====== Records supplied
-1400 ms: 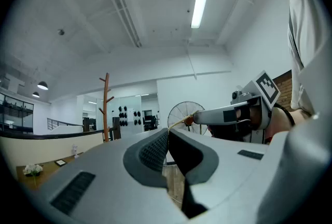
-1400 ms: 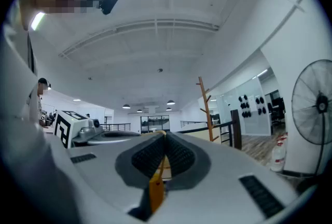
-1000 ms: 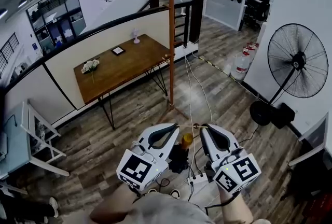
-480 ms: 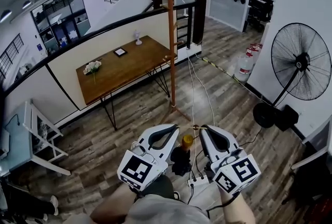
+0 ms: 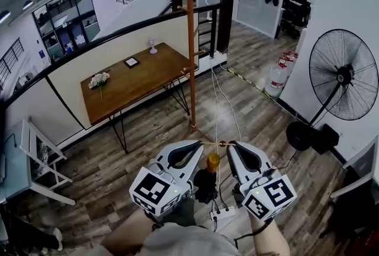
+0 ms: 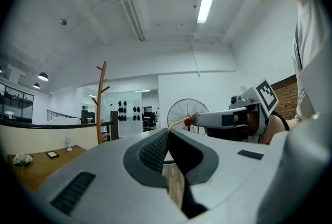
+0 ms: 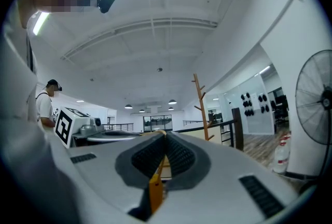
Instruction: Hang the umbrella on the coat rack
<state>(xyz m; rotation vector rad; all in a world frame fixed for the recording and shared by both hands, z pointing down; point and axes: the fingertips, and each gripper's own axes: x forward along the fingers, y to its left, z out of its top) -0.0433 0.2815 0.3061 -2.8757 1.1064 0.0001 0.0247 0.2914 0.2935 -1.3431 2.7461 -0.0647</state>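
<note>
The umbrella (image 5: pixel 205 182) is black with a yellow handle end (image 5: pixel 213 160). It hangs between my two grippers from a thin yellow strap (image 5: pixel 217 143). My left gripper (image 5: pixel 200 144) is shut on the strap's left end (image 6: pixel 179 123). My right gripper (image 5: pixel 229 145) is shut on the other end, and a yellow strip (image 7: pixel 155 187) shows between its pads. The wooden coat rack (image 5: pixel 190 41) stands ahead on the floor, beyond the grippers, next to a table; it also shows as a coat rack (image 6: pixel 99 102) and a coat rack (image 7: pixel 199 106) in the gripper views.
A wooden table (image 5: pixel 136 77) with flowers stands left of the rack, along a low wall. A large standing fan (image 5: pixel 343 74) is at the right. White cables (image 5: pixel 220 101) and a power strip (image 5: pixel 226 212) lie on the wood floor.
Both grippers keep their hold on the strap. The rack and table have shifted slightly left and a little nearer in the head view.
</note>
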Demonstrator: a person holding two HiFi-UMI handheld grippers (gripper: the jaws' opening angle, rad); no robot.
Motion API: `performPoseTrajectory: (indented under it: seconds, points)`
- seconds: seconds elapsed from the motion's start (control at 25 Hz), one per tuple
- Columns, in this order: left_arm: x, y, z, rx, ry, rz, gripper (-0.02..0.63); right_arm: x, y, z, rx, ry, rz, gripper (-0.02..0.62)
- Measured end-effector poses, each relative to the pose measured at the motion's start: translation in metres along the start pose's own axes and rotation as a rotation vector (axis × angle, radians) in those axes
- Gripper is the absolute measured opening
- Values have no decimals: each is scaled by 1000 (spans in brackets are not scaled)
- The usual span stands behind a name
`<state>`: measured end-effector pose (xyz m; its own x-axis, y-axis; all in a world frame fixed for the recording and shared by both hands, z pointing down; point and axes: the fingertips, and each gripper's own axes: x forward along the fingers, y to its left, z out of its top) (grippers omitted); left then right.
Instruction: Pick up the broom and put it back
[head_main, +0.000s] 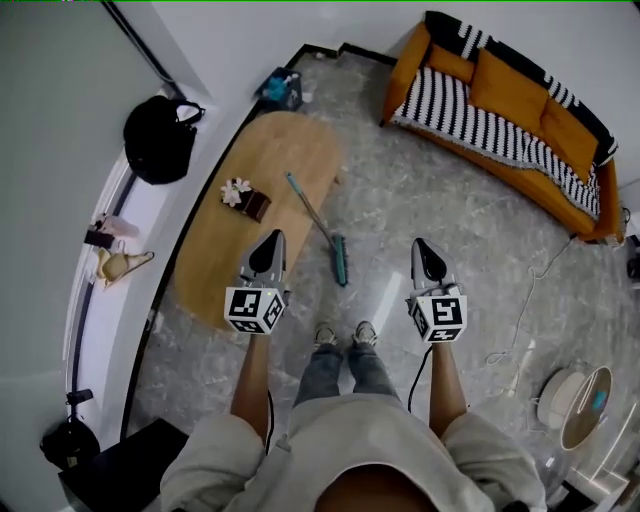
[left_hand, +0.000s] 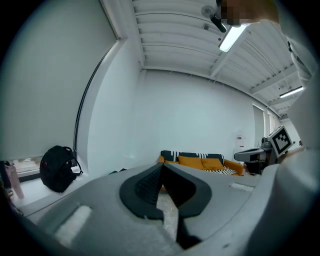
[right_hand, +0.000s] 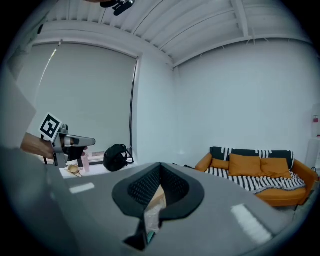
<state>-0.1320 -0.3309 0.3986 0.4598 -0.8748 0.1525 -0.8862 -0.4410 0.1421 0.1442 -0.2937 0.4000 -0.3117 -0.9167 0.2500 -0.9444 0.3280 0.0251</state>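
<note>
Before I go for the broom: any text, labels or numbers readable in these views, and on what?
No readable text anywhere.
Marker cubes: square coded patterns only, no letters or numbers.
Small wall sign: too small to read.
Teal item in the floor corner: no print can be made out.

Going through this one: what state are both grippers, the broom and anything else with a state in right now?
left gripper: shut, nothing between the jaws.
right gripper: shut, nothing between the jaws.
broom: lying on the floor beside the wooden table, not picked up yet.
backpack: standing on the window ledge.
striped throw: spread over the seat of the orange sofa.
</note>
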Motion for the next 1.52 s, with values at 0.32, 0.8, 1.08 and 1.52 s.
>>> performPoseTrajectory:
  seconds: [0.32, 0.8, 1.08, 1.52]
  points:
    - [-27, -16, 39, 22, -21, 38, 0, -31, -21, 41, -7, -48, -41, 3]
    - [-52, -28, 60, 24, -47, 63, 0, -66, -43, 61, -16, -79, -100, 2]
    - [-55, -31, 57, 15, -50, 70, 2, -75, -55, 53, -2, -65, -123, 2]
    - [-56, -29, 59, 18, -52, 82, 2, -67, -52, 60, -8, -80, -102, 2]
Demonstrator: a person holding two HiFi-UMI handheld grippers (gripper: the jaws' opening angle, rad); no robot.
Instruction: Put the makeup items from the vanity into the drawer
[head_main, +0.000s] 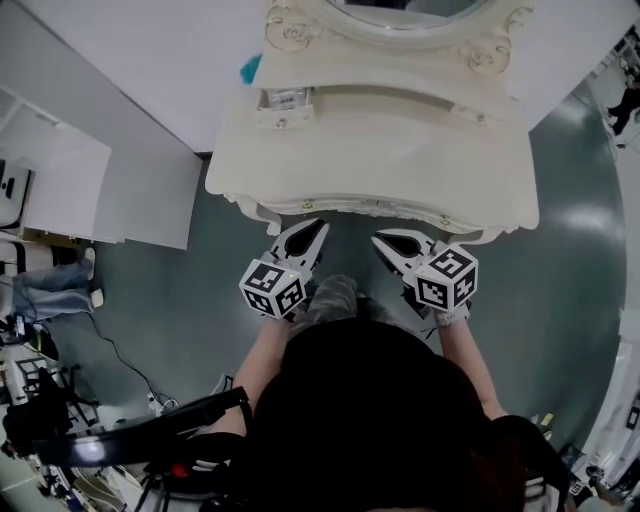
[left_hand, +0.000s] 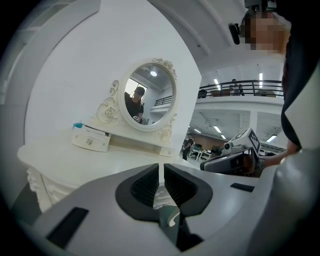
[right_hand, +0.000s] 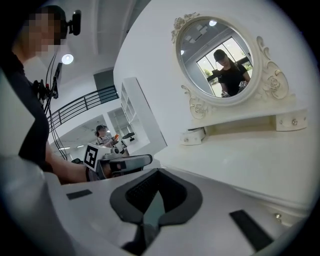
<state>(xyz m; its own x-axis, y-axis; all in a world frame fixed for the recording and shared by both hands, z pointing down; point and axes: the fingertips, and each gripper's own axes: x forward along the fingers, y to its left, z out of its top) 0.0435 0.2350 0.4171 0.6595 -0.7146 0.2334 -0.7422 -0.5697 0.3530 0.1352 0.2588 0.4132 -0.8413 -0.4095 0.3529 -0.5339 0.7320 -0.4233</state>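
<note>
The drawer (head_main: 285, 100) is the small one at the back left of the vanity (head_main: 380, 150). It stands pulled out from its housing under the mirror (left_hand: 150, 95), and the head view shows something pale and grey lying in it, too small to name. The vanity top in front of it looks bare, with no loose makeup on it in any view. The one other thing to be seen is a small teal thing (head_main: 250, 68) at the back left corner, just beside the drawer; I cannot tell whether it lies on the vanity or behind it, nor whether it is makeup. The matching small drawer on the right (right_hand: 292, 121) is closed. By that showing the task looks close to done: the items seem to be stowed, and what may be left is the teal thing, if it counts, and perhaps pushing the drawer in. The left gripper (head_main: 312, 232) is level in front of the vanity's front edge and apart from it. Its jaws are only a thin slit apart, with nothing between them. The right gripper (head_main: 392, 243) sits beside it, also clear of the vanity, with its jaws closed together and empty.
</note>
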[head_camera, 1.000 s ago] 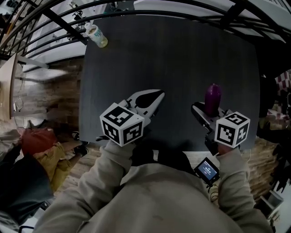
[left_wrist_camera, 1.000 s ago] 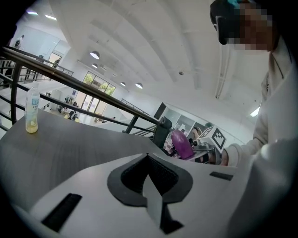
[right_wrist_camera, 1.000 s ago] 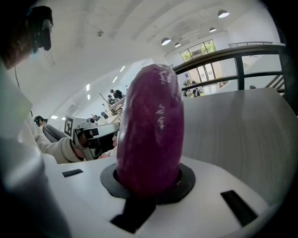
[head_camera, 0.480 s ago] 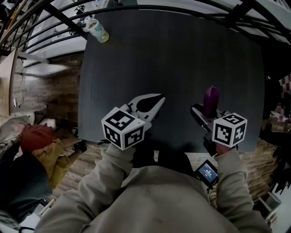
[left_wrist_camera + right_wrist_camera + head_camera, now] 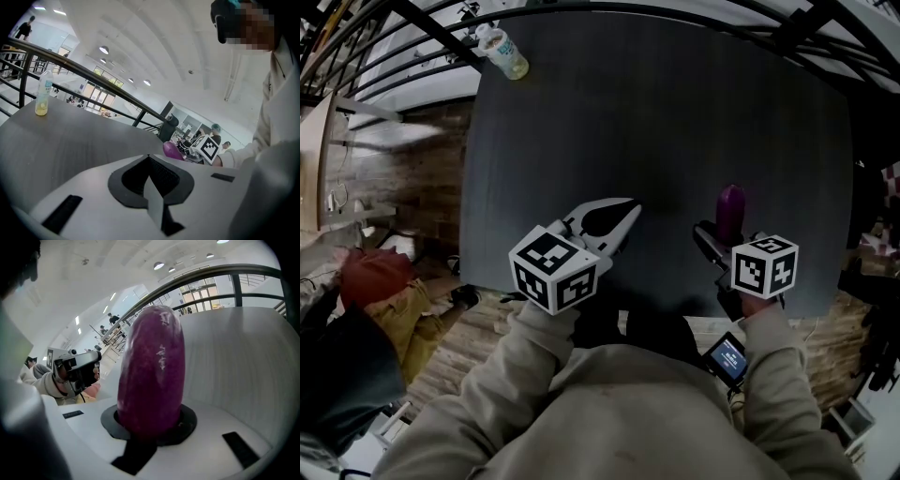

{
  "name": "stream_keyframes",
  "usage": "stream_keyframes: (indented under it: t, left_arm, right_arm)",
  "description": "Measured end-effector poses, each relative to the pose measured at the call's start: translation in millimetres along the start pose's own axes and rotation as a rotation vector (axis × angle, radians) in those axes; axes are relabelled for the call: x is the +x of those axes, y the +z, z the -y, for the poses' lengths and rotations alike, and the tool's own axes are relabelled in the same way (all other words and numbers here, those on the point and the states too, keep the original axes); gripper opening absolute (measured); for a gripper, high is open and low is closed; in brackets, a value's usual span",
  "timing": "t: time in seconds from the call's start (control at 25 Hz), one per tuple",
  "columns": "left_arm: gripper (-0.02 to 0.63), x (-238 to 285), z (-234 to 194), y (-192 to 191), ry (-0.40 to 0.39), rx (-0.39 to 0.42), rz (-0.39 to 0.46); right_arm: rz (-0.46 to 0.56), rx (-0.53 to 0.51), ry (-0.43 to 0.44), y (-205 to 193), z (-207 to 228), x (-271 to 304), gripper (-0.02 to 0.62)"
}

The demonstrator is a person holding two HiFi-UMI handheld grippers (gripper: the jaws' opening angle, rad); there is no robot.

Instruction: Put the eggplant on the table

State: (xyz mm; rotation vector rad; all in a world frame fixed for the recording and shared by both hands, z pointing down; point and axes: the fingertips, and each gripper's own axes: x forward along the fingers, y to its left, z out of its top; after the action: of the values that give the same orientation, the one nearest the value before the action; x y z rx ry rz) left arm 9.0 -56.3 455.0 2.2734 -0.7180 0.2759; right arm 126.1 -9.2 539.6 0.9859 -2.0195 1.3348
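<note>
The purple eggplant (image 5: 730,208) stands upright in my right gripper (image 5: 727,232), just over the near right part of the dark table (image 5: 675,112). In the right gripper view the eggplant (image 5: 152,371) fills the middle, and the right gripper (image 5: 150,420) is shut on its lower end. My left gripper (image 5: 630,204) hovers over the table's near middle, its white jaws shut with nothing between them. In the left gripper view the left gripper (image 5: 149,155) points across the tabletop, with the eggplant (image 5: 171,150) just beyond its tip to the right.
A plastic bottle (image 5: 502,52) with yellowish liquid stands at the table's far left corner, also visible as the bottle (image 5: 43,93) in the left gripper view. Black railings (image 5: 412,37) curve behind the table. A person in a red cap (image 5: 370,281) sits low on the left.
My right gripper has sunk toward the tabletop with the eggplant still in it. The left gripper has dropped a little and stays shut.
</note>
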Motion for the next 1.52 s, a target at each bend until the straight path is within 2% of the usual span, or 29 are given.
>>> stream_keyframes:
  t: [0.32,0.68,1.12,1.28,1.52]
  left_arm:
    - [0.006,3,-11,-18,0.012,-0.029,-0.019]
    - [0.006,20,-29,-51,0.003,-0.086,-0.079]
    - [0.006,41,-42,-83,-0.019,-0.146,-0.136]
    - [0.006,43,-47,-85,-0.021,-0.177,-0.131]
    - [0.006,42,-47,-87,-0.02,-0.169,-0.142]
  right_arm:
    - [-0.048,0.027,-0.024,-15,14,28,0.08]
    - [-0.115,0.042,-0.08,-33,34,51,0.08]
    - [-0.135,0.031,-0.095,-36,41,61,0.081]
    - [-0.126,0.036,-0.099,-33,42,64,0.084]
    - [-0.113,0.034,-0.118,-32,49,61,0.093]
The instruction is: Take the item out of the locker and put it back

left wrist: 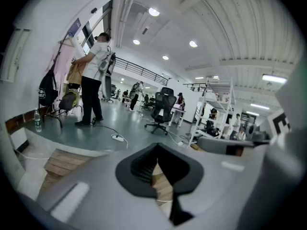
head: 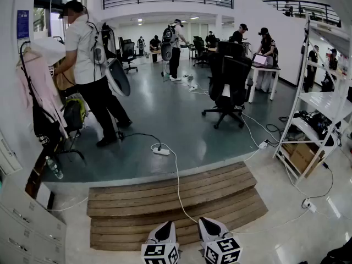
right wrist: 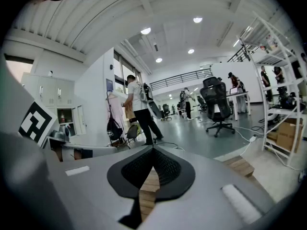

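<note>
left gripper (head: 165, 226) closed, empty | right gripper (head: 206, 223) closed, empty | locker (right wrist: 48, 97) well apart at left

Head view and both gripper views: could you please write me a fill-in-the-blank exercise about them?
The left gripper and the right gripper are above the ____ steps.
Both grippers' fingers are ____, holding nothing.
The person in the white shirt stands at the head view's ____ side.
Missing words: wooden; shut; left.

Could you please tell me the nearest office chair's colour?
That office chair is black, clearest in the head view.
</note>
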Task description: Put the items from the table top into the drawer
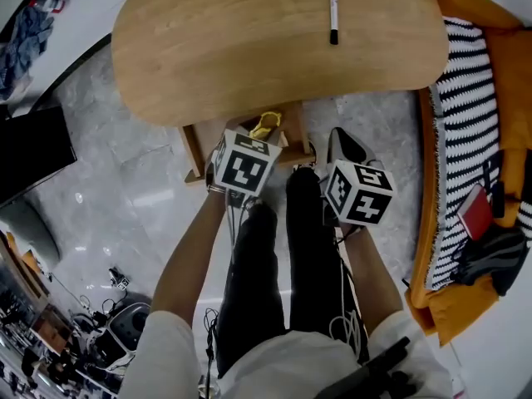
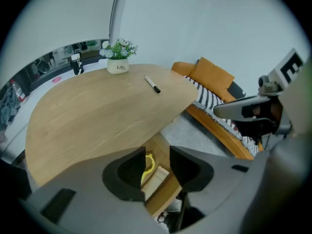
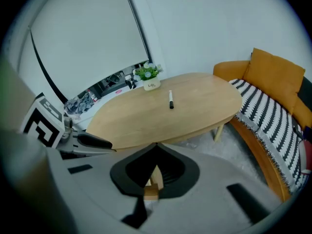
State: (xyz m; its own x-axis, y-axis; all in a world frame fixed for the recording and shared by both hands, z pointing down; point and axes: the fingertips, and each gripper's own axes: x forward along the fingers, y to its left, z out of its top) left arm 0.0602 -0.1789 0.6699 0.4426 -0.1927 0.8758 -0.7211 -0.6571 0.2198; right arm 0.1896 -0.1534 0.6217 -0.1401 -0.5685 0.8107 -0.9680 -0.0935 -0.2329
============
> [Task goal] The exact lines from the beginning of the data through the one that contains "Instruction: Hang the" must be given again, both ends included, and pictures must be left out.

> [Exercise output]
-1400 ms: 
-1400 ms: 
-1000 ms: 
-480 ms: 
+0 ms: 
+0 ms: 
+0 ms: 
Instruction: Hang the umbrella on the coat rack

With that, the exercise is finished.